A Western blot assay was developed and analyzed against the comparable standard, immunoprecipitation of (35)[S]-methionine/cysteine-labeled ovine progressive pneumonia virus (OPPV) proteins, for its ability to detect anti-OPPV antibodies using endpoint titers. Western blot analysis is 12-fold more sensitive in detecting endpoint anti-capsid antibody titers than IP, and the capsid is the B-cell immunodominant OPPV protein when utilizing Western blot analysis. Since the surface envelope glycoprotein is the B-cell immunodominant OPPV protein when utilizing immunoprecipitation, this suggests immunoprecipitation and Western blot analysis measure different types of antibody that are more specific for conformational and linear OPPV protein epitopes, respectively.

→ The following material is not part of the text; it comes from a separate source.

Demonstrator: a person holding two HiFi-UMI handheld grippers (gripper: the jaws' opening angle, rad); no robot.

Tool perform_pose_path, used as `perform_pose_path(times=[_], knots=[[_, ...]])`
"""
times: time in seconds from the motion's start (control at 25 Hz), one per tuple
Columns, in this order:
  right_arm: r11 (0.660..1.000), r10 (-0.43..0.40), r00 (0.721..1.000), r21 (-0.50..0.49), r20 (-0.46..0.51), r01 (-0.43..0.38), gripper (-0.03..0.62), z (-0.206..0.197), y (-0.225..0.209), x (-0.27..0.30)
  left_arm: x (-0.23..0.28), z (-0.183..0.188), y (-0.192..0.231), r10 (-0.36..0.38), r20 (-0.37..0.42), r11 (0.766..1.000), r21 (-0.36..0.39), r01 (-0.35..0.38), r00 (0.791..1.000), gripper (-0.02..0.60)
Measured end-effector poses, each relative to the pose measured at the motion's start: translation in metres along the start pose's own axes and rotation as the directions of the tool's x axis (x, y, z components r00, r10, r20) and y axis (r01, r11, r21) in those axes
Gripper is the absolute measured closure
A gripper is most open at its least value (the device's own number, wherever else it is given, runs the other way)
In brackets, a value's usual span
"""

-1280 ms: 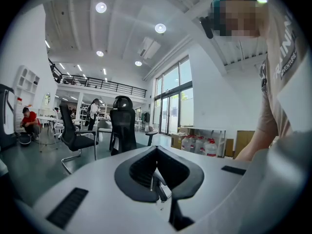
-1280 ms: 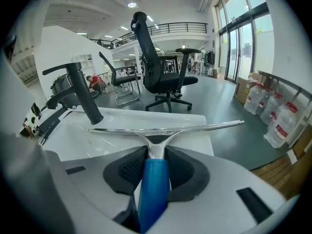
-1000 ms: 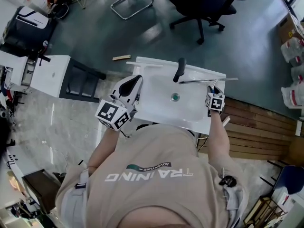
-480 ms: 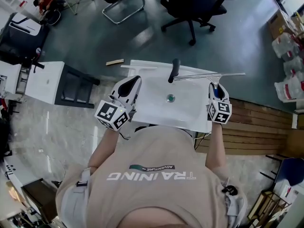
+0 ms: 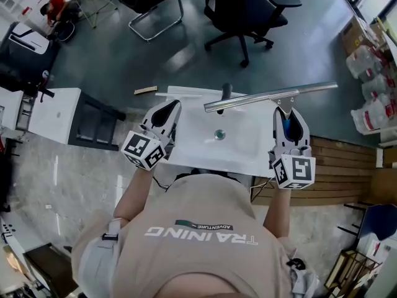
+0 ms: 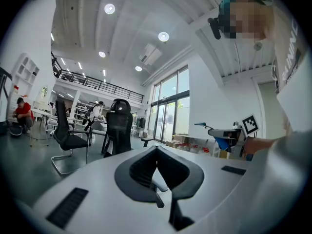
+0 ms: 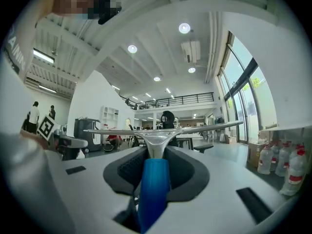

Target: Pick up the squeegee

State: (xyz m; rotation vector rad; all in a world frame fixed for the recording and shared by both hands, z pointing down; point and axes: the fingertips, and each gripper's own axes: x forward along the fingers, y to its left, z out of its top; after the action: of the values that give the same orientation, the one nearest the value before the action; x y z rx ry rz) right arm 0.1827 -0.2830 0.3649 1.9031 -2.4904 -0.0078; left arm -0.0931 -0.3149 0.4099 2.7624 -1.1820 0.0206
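Note:
The squeegee has a blue handle [image 7: 153, 189] and a long silver blade bar [image 5: 273, 95]. My right gripper [image 5: 287, 113] is shut on that handle and holds the squeegee level in the air, above the right side of the white sink [image 5: 186, 148]. In the right gripper view the bar [image 7: 161, 128] stretches crosswise just beyond the right gripper [image 7: 155, 162]. My left gripper [image 5: 167, 109] hovers over the sink's left edge, shut and empty. In its own view, the left gripper [image 6: 157, 152] has its pads meeting at the tip.
The sink has a black faucet [image 5: 226, 92] at the back and a drain [image 5: 219, 134] in the middle. A white cabinet [image 5: 56, 113] stands to the left, wooden planks [image 5: 335, 166] lie to the right, and office chairs [image 5: 245, 8] stand beyond.
My right gripper has risen with the squeegee, lifting it off the sink's back edge towards the camera. The left gripper has stayed where it was.

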Motion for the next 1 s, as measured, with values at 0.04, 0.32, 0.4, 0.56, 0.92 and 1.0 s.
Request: perform_pose_path(times=[0.04, 0.32, 0.4, 0.56, 0.92, 1.0], knots=[[1.000, 0.004, 1.000, -0.006, 0.013, -0.004, 0.471, 0.011, 0.004, -0.004, 0.000, 0.003, 0.001, -0.002, 0.006, 1.000, 0.002, 0.002, 1.000, 0.571], [1.000, -0.015, 0.999, -0.014, 0.041, 0.015, 0.471, 0.022, 0.019, -0.017, -0.004, 0.009, 0.008, -0.011, 0.036, 1.000, 0.000, 0.011, 0.999, 0.571], [1.000, -0.018, 0.999, -0.005, 0.035, 0.018, 0.471, 0.017, 0.021, -0.017, -0.007, 0.012, 0.009, -0.017, 0.040, 1.000, 0.005, 0.017, 0.999, 0.571], [1.000, -0.025, 0.999, -0.006, 0.020, 0.026, 0.471, 0.010, 0.021, -0.017, -0.008, 0.016, 0.009, -0.028, 0.048, 1.000, 0.009, 0.027, 0.998, 0.571], [0.999, -0.019, 0.999, -0.029, 0.034, 0.020, 0.471, 0.019, 0.028, -0.016, -0.020, 0.024, 0.013, -0.023, 0.069, 1.000, 0.018, 0.022, 0.997, 0.571], [0.999, -0.017, 0.999, -0.034, 0.037, 0.018, 0.471, 0.020, 0.030, -0.015, -0.021, 0.025, 0.013, -0.025, 0.074, 1.000, 0.020, 0.024, 0.997, 0.571]])
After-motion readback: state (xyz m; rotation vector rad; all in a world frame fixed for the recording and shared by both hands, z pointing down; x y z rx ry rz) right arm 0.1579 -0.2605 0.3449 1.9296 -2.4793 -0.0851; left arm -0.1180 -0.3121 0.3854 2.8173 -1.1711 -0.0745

开发了一种蛋白质免疫印迹分析方法,并与可比标准品进行分析,即对用(35)[S]-甲硫氨酸/半胱氨酸标记的绵羊进行性肺炎病毒(OPPV)蛋白进行免疫沉淀,以检测其使用终点效价检测抗OPPV抗体的能力。蛋白质免疫印迹分析在检测终点抗衣壳抗体效价方面比免疫沉淀灵敏12倍,并且在使用蛋白质免疫印迹分析时,衣壳是B细胞免疫显性的OPPV蛋白。由于在使用免疫沉淀时,表面包膜糖蛋白是B细胞免疫显性的OPPV蛋白,这表明免疫沉淀和蛋白质免疫印迹分析分别测量了对构象性和线性OPPV蛋白表位更具特异性的不同类型抗体。